#### Task statement:
Scan the records for the string "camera" and copy every line that holds it.

Records from a dataset:
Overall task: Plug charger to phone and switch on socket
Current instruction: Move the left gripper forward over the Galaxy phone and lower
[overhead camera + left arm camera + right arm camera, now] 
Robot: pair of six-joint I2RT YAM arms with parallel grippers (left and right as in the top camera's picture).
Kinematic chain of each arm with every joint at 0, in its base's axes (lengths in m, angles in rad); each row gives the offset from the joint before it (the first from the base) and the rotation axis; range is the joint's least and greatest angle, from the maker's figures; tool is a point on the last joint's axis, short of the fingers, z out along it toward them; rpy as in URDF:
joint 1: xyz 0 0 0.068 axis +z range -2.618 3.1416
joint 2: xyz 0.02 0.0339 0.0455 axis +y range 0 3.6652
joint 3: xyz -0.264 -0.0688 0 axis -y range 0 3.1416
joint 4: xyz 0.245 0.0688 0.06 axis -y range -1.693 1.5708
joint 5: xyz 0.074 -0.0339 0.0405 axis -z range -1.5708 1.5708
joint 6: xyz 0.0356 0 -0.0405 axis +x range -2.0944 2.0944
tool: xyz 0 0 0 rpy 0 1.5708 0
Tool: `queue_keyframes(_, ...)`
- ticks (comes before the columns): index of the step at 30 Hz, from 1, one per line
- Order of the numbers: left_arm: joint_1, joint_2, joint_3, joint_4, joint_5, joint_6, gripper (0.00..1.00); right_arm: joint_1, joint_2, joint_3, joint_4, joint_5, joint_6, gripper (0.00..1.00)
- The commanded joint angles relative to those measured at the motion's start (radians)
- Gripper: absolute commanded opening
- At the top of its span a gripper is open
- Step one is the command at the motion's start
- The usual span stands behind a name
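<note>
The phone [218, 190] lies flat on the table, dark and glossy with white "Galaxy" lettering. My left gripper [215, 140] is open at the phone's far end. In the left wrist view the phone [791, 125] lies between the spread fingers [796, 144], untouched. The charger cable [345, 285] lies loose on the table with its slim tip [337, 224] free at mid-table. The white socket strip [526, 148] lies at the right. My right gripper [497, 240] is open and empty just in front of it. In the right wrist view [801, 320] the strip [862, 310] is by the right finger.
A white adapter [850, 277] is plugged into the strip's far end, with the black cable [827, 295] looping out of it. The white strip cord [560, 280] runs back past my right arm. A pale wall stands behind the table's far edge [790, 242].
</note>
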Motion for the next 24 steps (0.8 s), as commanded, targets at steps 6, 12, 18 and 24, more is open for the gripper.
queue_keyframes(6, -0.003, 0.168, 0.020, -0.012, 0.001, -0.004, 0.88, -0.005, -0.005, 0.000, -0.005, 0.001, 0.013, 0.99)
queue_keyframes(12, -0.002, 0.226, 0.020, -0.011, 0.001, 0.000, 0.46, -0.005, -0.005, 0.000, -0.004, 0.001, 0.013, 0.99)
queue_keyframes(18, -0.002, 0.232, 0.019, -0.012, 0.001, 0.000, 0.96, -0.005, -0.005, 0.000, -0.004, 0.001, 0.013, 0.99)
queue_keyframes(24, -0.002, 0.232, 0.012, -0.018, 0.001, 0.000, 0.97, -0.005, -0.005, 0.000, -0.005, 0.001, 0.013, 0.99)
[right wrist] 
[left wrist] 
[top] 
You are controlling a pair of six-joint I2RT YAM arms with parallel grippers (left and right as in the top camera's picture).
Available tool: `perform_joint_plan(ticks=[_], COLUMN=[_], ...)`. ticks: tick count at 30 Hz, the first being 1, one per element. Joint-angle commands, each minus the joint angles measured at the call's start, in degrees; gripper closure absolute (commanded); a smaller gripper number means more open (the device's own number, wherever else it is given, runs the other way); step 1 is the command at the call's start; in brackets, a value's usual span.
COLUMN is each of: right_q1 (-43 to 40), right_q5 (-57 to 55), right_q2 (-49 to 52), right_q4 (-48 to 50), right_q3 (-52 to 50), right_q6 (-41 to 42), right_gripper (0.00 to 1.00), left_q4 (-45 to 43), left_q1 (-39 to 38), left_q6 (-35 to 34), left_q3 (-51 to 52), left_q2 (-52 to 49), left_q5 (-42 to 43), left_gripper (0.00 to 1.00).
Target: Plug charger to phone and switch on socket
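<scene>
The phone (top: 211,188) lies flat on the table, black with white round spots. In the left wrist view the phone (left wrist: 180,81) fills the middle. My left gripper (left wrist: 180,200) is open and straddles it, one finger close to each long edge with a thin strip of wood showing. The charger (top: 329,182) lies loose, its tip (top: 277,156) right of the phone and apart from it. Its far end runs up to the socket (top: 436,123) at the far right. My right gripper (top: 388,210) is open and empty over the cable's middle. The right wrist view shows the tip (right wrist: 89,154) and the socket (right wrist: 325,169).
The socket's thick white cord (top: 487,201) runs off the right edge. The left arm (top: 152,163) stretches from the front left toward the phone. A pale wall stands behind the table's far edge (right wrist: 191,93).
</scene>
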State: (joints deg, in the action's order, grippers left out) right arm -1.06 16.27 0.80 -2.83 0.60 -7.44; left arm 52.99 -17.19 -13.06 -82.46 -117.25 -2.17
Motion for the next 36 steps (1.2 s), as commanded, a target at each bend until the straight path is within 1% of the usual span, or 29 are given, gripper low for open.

#### Solution to the exercise:
[overhead camera + left arm camera + right arm camera, now] 
Robot: pair of six-joint I2RT YAM arms with parallel grippers (left and right as in the top camera's picture).
You are controlling a pair of six-joint I2RT YAM arms with parallel grippers (left and right as in the top camera's picture).

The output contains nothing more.